Transfection physique:

  1. Micro-injection :introduire des composés à l'intérieur d'une cellule individuelle à l'aide d'une micro-aiguille très fine.
  2. L'électroporation: courant électrique, création pores dans la membrane cellulaire(méthode efficace/cellules primaires malgré son coût élevé/cellules en suspension /mortalité cellulaire).
  3. Sonoporation: ultrasons, déstabilisation de la membrane, formation de pores, transit de l'ADN.
  4. Magnetocfetion: nanoparticules magnétiques chargées + formant des complexes avec l'ADN, favorisant leur entrée dans les cellules par endocytose lorsqu'elles sont attirées vers la membrane cellulaire par un aimant. Rapide, efficace, facile à utiliser, la présence de sérum et biodégradable/cellules immobilisées, coûteuse.

Transfection chimique:

  1. Phosphate de calcium: Mélange ADN/calcium (un précipité), incubation dans un tampon salin (environnement approprié), le précipité s'ajoute aux ES en culture, endocytose/phagocytose des précipités.
  2. Lipides cationiques: composés constitués de trois parties : une tête chargée + pour se lier à l'ADN, des chaînes hydrophobes, et un espaceur entre ces deux éléments. Formation de liposomes chargés + à leur surface et autour de l'ADN = lipoplexe +(interagissant avec la membrane cellulaire, facilitant l'entrée de l'ADN).
  3. Liposomes: inclusion de l'ADN à l'intérieur d'un liposome= lipoplexe (vecteur de transfection), ADN est encapsulé et capté par la cellule, facilitant ainsi son transfert à l'intérieur de la cellule cible.
  4. Polymères cationiques: polyplexes + (ADN + Polyéthyleneimine PEI) qui vont interagir avec la membrane et faire entrer le transgène dans la cellule.

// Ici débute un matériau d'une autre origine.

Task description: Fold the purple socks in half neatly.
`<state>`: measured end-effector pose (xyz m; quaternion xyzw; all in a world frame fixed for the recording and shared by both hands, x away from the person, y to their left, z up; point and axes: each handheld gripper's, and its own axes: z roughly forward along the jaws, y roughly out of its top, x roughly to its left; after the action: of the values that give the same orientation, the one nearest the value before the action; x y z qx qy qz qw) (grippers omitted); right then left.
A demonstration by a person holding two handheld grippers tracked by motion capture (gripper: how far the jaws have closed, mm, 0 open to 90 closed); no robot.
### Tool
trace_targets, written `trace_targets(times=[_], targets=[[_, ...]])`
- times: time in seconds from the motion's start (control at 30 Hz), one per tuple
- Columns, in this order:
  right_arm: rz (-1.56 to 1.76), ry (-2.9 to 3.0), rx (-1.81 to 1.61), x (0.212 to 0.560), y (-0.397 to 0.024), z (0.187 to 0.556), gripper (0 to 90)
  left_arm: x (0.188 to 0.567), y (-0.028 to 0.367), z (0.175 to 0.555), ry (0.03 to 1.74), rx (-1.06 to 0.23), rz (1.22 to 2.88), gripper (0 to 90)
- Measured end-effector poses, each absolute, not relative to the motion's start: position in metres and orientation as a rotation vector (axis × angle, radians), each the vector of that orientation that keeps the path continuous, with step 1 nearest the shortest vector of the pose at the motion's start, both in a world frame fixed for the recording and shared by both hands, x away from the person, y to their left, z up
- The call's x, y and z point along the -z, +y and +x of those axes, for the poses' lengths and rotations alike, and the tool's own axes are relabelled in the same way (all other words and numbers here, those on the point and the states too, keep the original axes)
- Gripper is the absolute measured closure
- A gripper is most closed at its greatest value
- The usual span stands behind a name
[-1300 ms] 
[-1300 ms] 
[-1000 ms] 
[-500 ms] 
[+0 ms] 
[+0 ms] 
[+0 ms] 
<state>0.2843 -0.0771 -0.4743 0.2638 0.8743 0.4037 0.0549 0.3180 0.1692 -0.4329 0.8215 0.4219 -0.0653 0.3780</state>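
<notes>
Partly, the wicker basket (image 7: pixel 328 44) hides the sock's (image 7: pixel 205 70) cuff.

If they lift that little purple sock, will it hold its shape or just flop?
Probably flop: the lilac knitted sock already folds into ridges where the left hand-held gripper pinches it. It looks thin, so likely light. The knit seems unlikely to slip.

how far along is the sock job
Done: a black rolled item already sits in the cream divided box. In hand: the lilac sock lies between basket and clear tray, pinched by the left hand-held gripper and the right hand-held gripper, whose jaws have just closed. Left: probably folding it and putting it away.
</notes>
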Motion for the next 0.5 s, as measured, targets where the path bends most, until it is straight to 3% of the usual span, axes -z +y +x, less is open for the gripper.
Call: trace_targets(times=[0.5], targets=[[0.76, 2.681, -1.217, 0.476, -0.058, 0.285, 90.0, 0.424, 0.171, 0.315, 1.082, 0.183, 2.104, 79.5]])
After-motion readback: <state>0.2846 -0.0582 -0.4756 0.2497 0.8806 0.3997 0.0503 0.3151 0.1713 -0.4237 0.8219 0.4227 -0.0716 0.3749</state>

Facilitation de l’endocytose, liaisons aux molécules des protéines afin d’augmenter l’efficacité de la transfection puis (le polyplexe va utiliser le fait que la transferrine possède des récepteurs membranaires à laquelle elle va s’associer afin de faire débuter l’endocytose).

Transfection biologique:

  1. Infection virale: les virus sont constitués d'une enveloppe virale comprenant des spicules composés des protéines gp120 et gp41. Ces virus contiennent une intégrase, une reverse transcriptase et une protéase. Leur génome présente deux régions non codantes, avec une séquence appelée Psi, essentielle pour l'encapsidation du virus dans la cellule hôte.
  2. Cycle de réplication d'un rétrovirus: Fusion de l'enveloppe virale avec la membrane de la cellule hôte.

    Libération de l'ARN viral dans le cytoplasme cellulaire.

    Rétrotranscription de l'ARN viral en ADN par la reverse transcriptase.

    Intégration de l'ADN viral dans le génome de la cellule hôte.

    Transcription et traduction de l'ADN viral pour produire de nouvelles particules virales.

    Assemblage des nouveaux virions.

    Libération des virions matures pour infecter de nouvelles cellules.

  3. Application à la génération de vecteurs viraux pour la transgenèse: utiliser les rétrovirus pour infecter d'autres cellules sans qu'ils puissent se répliquer dans les cellules productrices (suppression de Gal,Pol,Env).